◆ TRY IT
When a line of the material has the word "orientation" in it, copy that line.

◆ SUPPLIED ENTRIES

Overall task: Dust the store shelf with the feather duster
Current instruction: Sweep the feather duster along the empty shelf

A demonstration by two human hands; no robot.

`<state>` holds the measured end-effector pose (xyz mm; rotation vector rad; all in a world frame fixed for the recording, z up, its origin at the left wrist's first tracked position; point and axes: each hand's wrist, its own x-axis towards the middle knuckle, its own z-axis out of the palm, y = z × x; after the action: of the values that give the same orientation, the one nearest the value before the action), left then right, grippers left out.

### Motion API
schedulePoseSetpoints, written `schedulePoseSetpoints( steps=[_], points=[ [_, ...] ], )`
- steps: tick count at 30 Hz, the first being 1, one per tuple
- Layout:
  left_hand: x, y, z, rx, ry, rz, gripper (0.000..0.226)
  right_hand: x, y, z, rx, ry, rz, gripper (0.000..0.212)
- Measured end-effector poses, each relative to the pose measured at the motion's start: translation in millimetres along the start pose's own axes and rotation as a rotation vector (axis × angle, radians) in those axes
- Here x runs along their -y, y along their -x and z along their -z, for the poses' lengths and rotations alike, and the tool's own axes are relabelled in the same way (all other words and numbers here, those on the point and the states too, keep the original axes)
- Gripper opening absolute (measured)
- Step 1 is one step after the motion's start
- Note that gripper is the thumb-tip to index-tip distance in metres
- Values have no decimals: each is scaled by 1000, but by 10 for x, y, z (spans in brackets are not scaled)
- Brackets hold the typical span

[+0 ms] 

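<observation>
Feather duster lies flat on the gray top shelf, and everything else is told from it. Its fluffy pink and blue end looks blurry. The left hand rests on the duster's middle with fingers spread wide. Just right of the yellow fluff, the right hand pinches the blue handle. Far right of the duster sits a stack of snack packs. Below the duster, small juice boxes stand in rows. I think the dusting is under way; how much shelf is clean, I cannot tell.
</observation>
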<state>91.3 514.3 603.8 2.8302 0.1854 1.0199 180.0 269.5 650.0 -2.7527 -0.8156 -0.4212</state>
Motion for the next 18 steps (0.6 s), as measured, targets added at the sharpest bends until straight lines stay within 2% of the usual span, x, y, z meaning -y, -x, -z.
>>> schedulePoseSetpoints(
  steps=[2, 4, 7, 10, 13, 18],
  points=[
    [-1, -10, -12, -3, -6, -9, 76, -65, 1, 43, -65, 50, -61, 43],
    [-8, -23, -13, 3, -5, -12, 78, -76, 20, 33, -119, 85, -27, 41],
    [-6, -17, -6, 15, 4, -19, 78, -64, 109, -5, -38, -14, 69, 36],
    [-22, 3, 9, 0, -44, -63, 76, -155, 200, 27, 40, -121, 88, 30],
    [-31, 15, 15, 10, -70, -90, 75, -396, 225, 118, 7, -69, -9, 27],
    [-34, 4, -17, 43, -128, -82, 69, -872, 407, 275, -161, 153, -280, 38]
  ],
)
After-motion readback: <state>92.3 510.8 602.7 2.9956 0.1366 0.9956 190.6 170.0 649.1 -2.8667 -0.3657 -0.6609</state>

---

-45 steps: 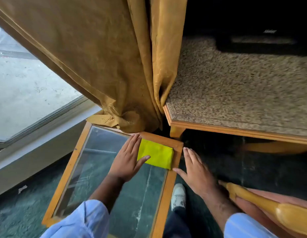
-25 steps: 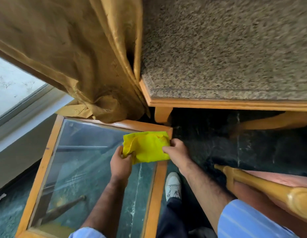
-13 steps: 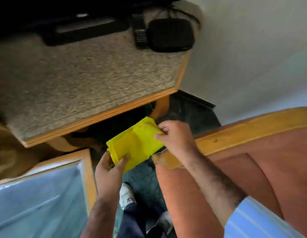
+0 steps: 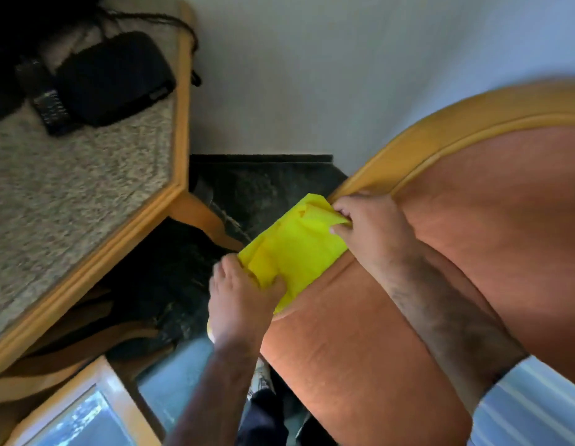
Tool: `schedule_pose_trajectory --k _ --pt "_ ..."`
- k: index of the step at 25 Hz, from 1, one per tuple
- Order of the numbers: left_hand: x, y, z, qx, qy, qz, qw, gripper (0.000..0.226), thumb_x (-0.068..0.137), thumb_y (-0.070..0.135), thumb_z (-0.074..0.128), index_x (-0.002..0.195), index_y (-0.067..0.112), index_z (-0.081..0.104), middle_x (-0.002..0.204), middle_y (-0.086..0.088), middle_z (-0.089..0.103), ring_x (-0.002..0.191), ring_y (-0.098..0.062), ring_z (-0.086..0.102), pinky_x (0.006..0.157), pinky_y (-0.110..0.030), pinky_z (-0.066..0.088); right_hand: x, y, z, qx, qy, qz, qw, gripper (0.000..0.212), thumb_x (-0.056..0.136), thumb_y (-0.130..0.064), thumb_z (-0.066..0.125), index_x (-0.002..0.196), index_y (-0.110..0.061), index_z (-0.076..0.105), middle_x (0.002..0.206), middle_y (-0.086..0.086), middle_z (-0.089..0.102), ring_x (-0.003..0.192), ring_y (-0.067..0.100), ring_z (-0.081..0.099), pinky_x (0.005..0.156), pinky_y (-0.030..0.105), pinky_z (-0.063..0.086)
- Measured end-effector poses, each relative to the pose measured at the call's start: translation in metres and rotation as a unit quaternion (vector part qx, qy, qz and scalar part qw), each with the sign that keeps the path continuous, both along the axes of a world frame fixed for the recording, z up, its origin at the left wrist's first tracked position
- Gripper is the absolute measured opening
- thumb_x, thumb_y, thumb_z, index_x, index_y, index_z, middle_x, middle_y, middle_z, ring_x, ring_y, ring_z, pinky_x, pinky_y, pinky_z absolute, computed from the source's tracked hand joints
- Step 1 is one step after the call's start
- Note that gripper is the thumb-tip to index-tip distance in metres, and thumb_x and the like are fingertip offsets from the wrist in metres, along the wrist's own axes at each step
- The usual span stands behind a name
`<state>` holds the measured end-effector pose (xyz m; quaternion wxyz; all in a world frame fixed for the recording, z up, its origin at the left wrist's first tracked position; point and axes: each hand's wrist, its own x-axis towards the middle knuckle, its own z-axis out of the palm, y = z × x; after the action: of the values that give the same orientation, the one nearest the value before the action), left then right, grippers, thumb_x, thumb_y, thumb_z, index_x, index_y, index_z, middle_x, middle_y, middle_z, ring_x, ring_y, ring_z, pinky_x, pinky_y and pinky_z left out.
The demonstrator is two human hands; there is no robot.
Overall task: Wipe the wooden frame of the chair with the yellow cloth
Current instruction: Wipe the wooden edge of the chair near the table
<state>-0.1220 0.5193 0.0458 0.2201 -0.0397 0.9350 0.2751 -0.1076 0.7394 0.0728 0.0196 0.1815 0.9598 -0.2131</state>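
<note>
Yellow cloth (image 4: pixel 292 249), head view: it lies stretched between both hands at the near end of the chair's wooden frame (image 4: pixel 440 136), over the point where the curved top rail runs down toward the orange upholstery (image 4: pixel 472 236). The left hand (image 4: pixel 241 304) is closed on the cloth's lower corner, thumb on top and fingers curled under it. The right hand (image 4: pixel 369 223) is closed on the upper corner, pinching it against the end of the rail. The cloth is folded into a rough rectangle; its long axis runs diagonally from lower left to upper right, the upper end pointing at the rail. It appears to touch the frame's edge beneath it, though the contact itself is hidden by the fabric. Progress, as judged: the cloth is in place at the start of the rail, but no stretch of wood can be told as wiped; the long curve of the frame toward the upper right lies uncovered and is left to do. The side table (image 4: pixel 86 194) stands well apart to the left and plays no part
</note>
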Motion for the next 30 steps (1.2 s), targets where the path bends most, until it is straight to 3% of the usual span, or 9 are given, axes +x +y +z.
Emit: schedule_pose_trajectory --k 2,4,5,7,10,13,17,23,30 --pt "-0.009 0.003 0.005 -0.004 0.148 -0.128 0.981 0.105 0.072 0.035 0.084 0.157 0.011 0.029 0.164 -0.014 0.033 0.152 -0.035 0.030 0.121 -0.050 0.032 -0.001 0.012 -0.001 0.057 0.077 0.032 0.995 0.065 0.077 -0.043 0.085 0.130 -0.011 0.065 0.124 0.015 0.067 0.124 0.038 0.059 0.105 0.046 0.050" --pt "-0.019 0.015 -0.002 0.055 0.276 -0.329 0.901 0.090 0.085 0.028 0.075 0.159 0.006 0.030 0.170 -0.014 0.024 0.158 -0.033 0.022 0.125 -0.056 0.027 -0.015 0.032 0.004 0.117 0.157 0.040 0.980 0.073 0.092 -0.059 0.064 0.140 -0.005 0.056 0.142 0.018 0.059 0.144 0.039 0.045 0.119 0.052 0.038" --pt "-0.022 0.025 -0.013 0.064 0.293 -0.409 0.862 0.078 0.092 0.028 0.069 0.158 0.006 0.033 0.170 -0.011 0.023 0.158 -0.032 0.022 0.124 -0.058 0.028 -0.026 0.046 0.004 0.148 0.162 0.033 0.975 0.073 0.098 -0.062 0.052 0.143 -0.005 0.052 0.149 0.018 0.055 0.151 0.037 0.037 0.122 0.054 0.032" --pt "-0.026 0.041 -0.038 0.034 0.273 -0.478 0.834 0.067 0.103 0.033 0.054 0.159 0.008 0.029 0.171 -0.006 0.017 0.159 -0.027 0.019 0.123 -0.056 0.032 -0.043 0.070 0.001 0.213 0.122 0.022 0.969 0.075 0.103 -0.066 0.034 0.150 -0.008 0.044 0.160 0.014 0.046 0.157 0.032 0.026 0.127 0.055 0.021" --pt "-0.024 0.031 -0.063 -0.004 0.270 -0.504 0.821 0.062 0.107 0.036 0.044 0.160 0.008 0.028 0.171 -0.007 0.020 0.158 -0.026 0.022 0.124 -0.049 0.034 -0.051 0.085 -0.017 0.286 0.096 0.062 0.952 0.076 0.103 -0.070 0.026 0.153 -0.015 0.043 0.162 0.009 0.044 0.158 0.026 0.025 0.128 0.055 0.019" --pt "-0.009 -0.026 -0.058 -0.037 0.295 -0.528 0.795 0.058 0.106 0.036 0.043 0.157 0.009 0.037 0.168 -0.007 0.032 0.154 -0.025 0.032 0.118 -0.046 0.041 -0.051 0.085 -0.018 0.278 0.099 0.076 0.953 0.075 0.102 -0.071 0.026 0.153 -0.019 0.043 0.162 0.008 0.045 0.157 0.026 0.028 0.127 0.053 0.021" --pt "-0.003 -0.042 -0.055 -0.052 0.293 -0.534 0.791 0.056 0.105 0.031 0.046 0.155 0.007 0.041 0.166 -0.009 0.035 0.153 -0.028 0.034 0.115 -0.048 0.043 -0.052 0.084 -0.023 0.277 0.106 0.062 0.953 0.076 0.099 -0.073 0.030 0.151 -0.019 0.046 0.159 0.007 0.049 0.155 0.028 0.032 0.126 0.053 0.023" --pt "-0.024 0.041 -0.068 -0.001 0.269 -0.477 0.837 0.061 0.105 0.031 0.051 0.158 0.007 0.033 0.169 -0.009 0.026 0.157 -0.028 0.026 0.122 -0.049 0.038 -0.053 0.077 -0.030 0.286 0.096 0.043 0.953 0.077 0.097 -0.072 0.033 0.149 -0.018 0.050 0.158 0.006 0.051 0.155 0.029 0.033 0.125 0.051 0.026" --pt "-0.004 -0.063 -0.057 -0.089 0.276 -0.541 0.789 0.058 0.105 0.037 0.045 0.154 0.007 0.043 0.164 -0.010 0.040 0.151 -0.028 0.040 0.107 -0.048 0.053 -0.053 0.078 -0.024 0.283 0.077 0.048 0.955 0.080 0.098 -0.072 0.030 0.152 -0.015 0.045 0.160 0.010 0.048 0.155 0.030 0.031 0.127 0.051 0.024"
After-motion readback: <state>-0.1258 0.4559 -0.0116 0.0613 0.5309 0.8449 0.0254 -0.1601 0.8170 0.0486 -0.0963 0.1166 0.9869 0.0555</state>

◆ OUTPUT OF THE TASK
`<state>` holds the measured end-effector pose (xyz mm; rotation vector rad; all in a world frame fixed for the recording, z up, its origin at the left wrist's first tracked position; point and axes: each hand's wrist, its own x-axis towards the middle knuckle, its own z-axis out of the palm, y = z × x; after the action: of the values that give the same orientation, the one nearest the value before the action), left then right, grippers left out.
`<state>` holds the measured end-effector pose (xyz m; quaternion wxyz; all in a world frame fixed for the recording, z up, its origin at the left wrist's first tracked position; point and axes: each hand's wrist, its own x-axis towards the middle knuckle, its own z-axis out of the palm, y = z × x; after the action: of the values that give the same orientation, the one nearest the value before the action), left then right, grippers, thumb_x, thumb_y, thumb_z, index_x, index_y, index_z, middle_x, middle_y, middle_z, ring_x, ring_y, ring_z, pinky_x, pinky_y and pinky_z left out.

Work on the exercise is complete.